Dead Zones: The Great Unmentionable in Field Data Collection
Great strides have been made to get widespread 3G and 4G networks across the world, with Statistica reporting a projected 42 percent penetration rate in 2015. However, universal coverage is many years away, resulting in mobile dead zones. A dead zone is an area either mostly or entirely without a mobile data signal. This is caused when locations don’t have 3G or 4G coverage, or if a building’s construction uses materials that impede reception.
Field teams need to adapt to a variety of environments, including those with dead zones, making it essential to use apps that feature offline modes. An accessible wireless network will sometimes supplement dead zones, but you can’t count on ideal circumstances when collecting data in the marketplace.
How Field Data Collection Apps Function in Dead Zones
Field team management needs apps that adapt to the reality of dead zones, instead of impeding processes and creating obstacles within workflows. By using cloud-based field data collection apps with an offline mode, users never lose full functionality. In the case of GoSpotCheck, field teams can view missions and locations.
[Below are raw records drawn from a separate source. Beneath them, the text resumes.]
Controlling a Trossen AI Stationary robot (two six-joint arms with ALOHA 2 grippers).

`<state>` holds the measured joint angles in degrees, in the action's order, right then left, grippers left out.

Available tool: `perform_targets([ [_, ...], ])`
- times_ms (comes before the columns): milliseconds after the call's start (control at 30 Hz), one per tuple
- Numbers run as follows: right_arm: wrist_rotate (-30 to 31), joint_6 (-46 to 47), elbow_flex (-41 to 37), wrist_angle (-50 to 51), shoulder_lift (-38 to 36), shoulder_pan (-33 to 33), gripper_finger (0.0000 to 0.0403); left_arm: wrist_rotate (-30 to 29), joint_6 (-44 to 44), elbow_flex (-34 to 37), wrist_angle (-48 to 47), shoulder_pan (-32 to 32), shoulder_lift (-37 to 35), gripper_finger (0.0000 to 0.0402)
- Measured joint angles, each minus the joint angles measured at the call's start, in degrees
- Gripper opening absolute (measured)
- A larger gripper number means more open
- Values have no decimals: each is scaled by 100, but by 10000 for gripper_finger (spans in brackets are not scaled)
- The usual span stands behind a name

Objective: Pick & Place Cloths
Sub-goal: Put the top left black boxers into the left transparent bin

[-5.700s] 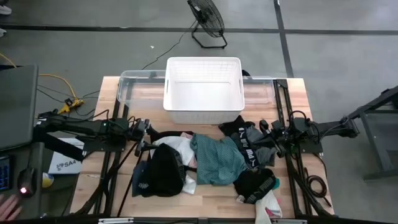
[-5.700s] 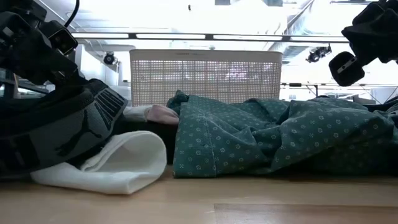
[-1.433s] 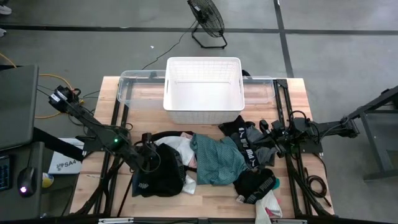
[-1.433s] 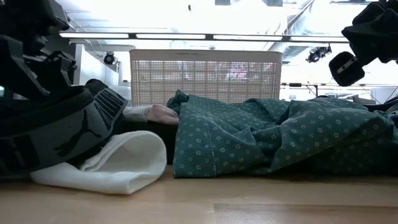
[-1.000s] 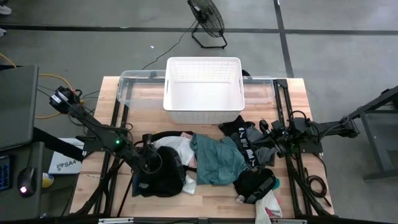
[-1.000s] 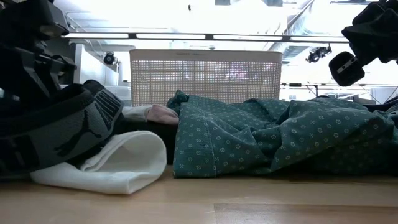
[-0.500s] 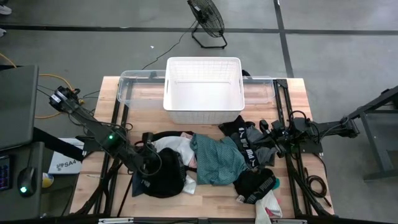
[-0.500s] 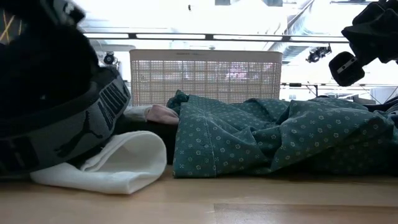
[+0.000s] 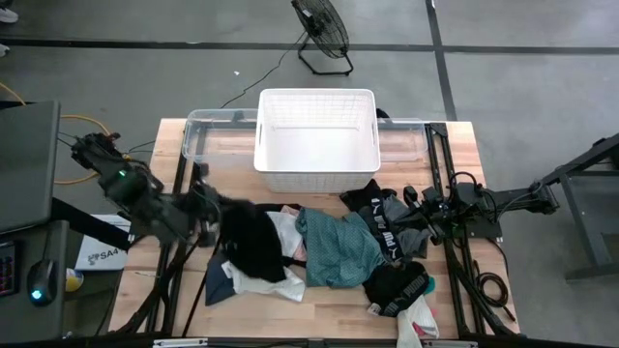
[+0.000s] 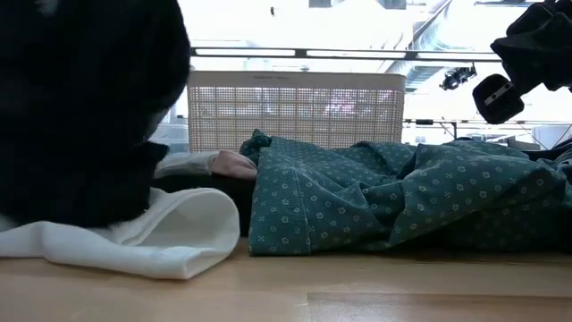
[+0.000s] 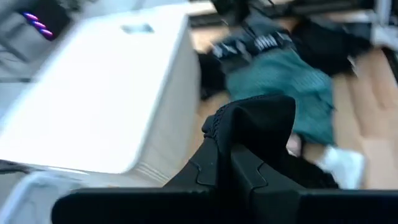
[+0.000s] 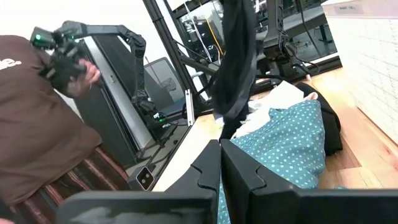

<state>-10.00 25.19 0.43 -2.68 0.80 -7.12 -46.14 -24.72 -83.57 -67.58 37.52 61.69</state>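
My left gripper (image 9: 213, 206) is raised over the table's left part, shut on a black cloth (image 9: 250, 242) that trails down from it onto the pile; the right wrist view shows this black cloth (image 12: 235, 62) hanging as a long strip. The other cloths lie heaped along the table's near half: a teal dotted one (image 9: 334, 249), a white one (image 9: 282, 232), and black ones with lettering (image 9: 387, 230). My right gripper (image 9: 414, 207) waits shut at the pile's right end, holding nothing. My left gripper pinches a bunched fold of the black cloth (image 11: 231, 127) between its two fingers (image 11: 208, 163). The fingers slant downward from the table's left side. The cloth hangs slack below them; its lower end (image 10: 98, 192) sits at the white cloth, touching or not I cannot tell.
A white lattice basket (image 9: 316, 135) stands at the table's far middle, with a clear bin (image 9: 208, 140) behind and to its left. A person in a brown top (image 12: 31, 124) stands beyond the table's left side. A fan (image 9: 324, 29) stands on the floor behind.
My left gripper has gone up and a little toward the table's far left corner with the black cloth. The cloth's held part has been drawn up off the pile into a hanging strip, and white cloth shows where it lay.
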Motion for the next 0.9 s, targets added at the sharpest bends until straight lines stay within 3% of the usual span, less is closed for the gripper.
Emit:
perform_targets([
  [267, -2, 0, 0, -4, -1, 0, 4, -1138, 17, -1237, -800, -2, 0, 3],
  [600, -2, 0, 0, -8, -1, 1, 4, -2835, 914, -2555, -789, -2, 0, 2],
  [767, -2, -2, 0, -8, -1, -1, 4, -3959, 1436, -2924, -703, -2, -3, 2],
  [900, -2, 0, 0, -8, 1, 0, 4, -4397, 1809, -3013, -704, -8, -96, 2],
])
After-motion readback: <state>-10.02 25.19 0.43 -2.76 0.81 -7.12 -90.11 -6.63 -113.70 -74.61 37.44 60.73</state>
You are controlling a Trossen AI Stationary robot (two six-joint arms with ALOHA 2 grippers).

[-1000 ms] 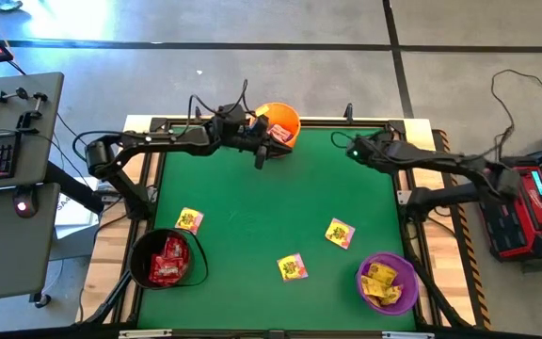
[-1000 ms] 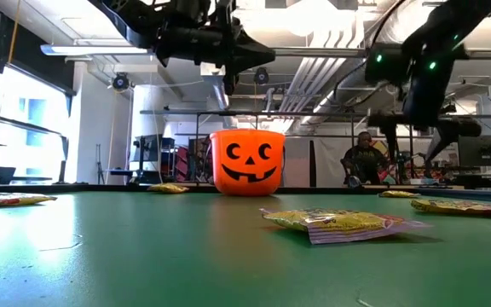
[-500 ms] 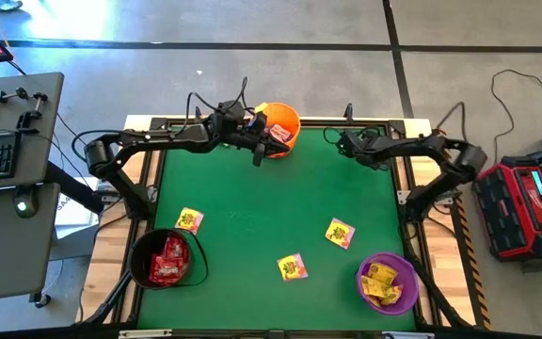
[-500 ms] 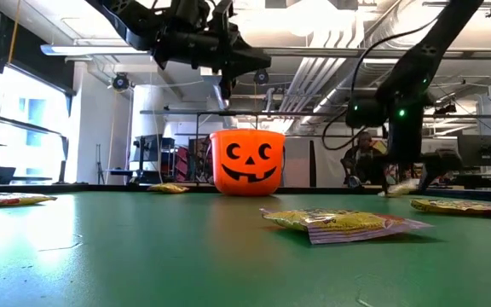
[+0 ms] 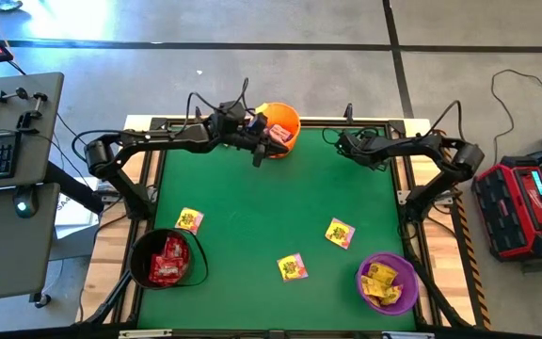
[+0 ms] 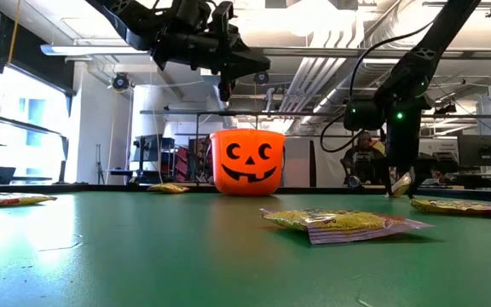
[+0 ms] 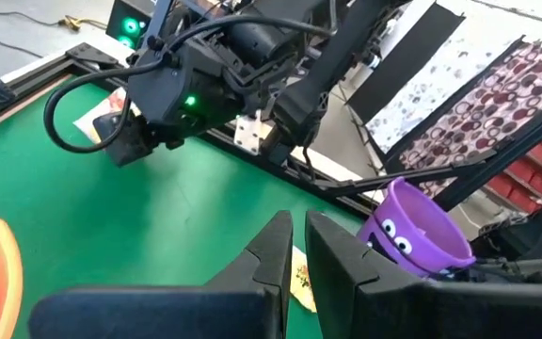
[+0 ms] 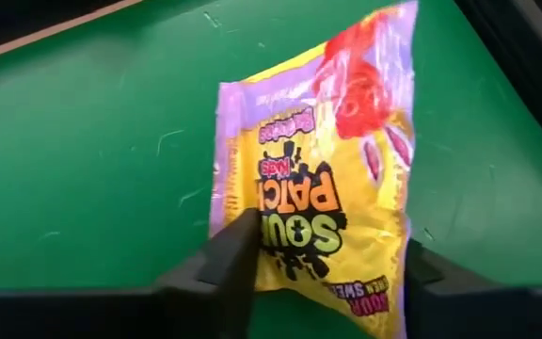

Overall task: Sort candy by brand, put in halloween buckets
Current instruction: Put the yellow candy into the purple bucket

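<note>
the yellow and purple shiny flat candy packet [image 8: 320, 179], framed by the right gripper [image 8: 323, 268] with fingers [image 8: 216, 268] spread wide on the green tabletop [image 8: 92, 151], is best straddled evenly and pinched firmly before lifting, while the left gripper [image 7: 294, 247], fingers narrow and empty, is held beside the orange round plastic bucket [image 5: 278, 123].

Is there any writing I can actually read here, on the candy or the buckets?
"SOUR PATCH", upside down, on the yellow packet between the right gripper fingers.
A smaller line at that packet's edge is cut off and unreadable.
The other packets are too small to read.
The orange bucket carries only a face, no words.
</note>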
Once the mobile device regains access to Wi-Fi or a mobile data signal, the app syncs with the cloud server to obtain any updated information and to upload the collected data.
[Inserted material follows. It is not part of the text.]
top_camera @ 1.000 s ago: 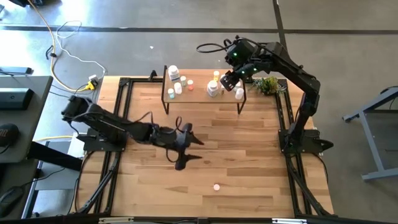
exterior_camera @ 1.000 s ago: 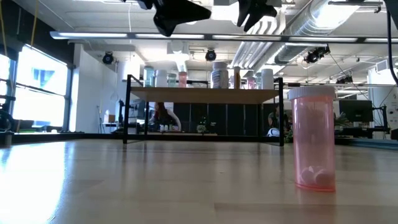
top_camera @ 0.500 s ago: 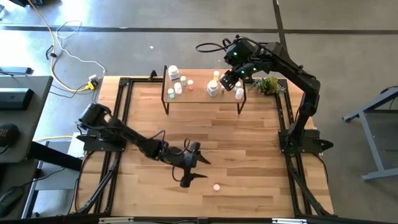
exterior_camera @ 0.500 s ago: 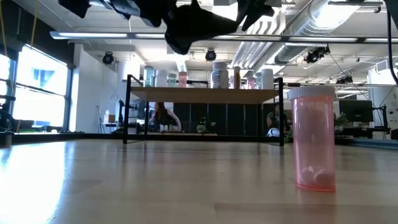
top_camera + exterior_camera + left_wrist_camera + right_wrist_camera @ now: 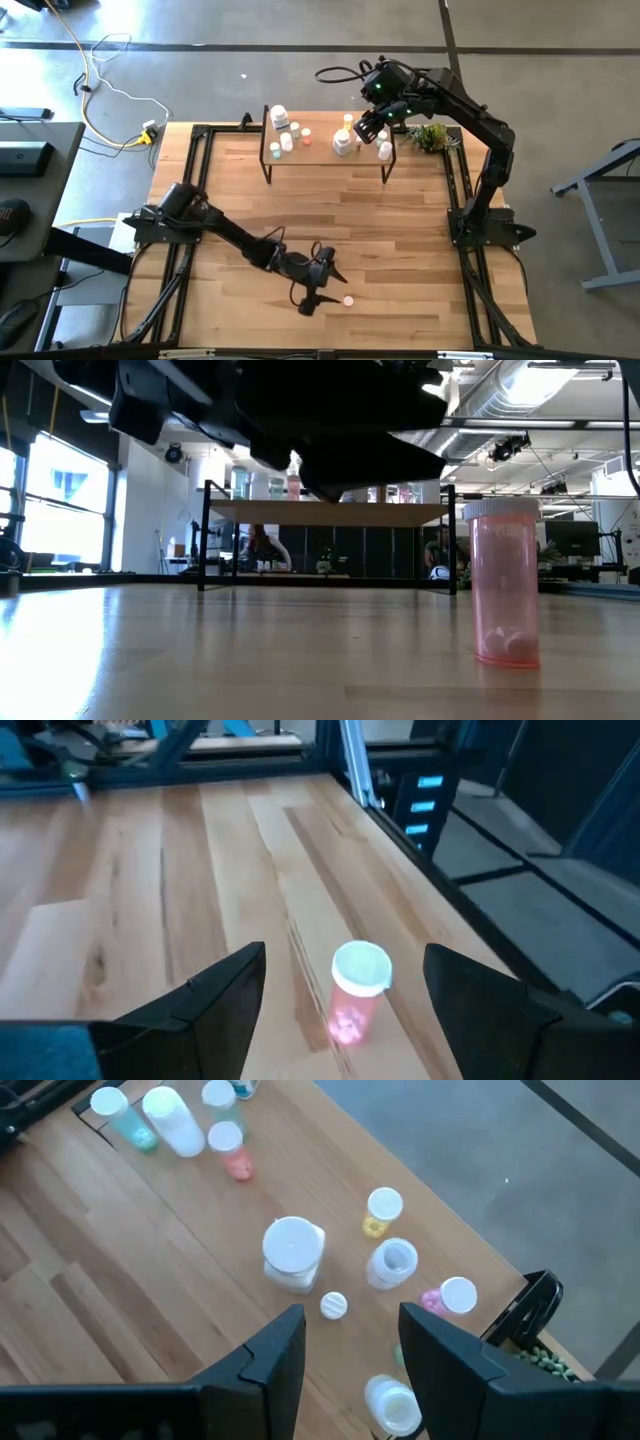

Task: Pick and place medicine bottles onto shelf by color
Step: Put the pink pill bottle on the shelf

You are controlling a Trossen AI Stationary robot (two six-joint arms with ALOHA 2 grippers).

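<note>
While the translucent pink bottle point(image 5: 355, 992) with its round white cap stands upright near the plank tabletop's point(image 5: 400, 230) front edge, your left gripper point(image 5: 328, 285) hovers just beside it, fingers spread wide and empty, bare wood all round. Your right gripper point(image 5: 371, 124) hangs over the light-wood shelf point(image 5: 320, 150) among crowded bottles, fingers parted, holding nothing.

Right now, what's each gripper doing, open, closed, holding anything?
Left gripper: open, empty, around the pink bottle.
Right gripper: open, empty, above the shelf.
</note>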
Why Offline Mode Is a Requirement
Field data collection apps that don’t feature offline functionality cause major issues in the workflow. Even if a field team agent has signal when entering the store, the agent may not retain the signal as he or she moves around. Instead of having access to the app, the offline field team member would have to manually enter the data and submit it after leaving the location. A lack of offline functionality reduces productivity and runs the risk of introducing data errors into the reports. Thus, an offline mode allows field data collection to proceed seamlessly, increasing the amount of data collected and the number of locations a field agent is able to visit.
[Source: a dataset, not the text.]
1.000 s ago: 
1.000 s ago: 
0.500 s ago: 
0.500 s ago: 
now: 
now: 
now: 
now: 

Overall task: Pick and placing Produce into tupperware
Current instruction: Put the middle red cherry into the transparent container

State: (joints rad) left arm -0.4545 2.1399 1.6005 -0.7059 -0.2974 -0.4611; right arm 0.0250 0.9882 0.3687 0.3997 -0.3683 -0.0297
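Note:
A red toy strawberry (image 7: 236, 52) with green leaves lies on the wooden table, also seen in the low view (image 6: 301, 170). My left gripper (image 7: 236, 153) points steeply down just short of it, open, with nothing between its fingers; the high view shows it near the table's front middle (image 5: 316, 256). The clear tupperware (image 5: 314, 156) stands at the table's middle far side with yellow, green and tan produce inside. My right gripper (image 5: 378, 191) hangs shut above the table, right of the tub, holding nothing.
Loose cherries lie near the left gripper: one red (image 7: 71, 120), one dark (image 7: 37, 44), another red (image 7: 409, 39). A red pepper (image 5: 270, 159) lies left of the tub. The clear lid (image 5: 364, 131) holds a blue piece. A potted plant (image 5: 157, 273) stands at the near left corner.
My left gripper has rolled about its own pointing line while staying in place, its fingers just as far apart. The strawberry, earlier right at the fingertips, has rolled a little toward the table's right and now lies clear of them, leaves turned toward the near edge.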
Other Offline Mode Benefits
Offline apps benefit the field team even if they do have signal in specific locations. Being able to use an app offline allows team members to avoid roaming fees and mobile data usage. Instead, they can go to the store, collect the data, and sync with the server when they’re on a Wi-Fi connection without impacting their mobile data allocation.
If the field team agent is in the field for a long period of time without having access to a charging station for their mobile device, battery life is also a concern. Turning off mobile data, Bluetooth, Wi-Fi, and other wireless connectivity features greatly increases a device’s battery life, reducing the field agent’s downtime. They can handle more locations and improve their overall field productivity.
Your field team can’t be restricted by access to mobile data or a Wi-Fi connection. Store environments are too diverse for your company to use an app that isn’t as flexible as your team. An offline mode improves your work flow, increases effciency, and also cuts down on mobile data costs. Whether you’re seeking the benefits of a highly productive team, or you want to improve mobile battery life so the team can stay out longer, there’s no downside to implementing an offline mobile data collection app.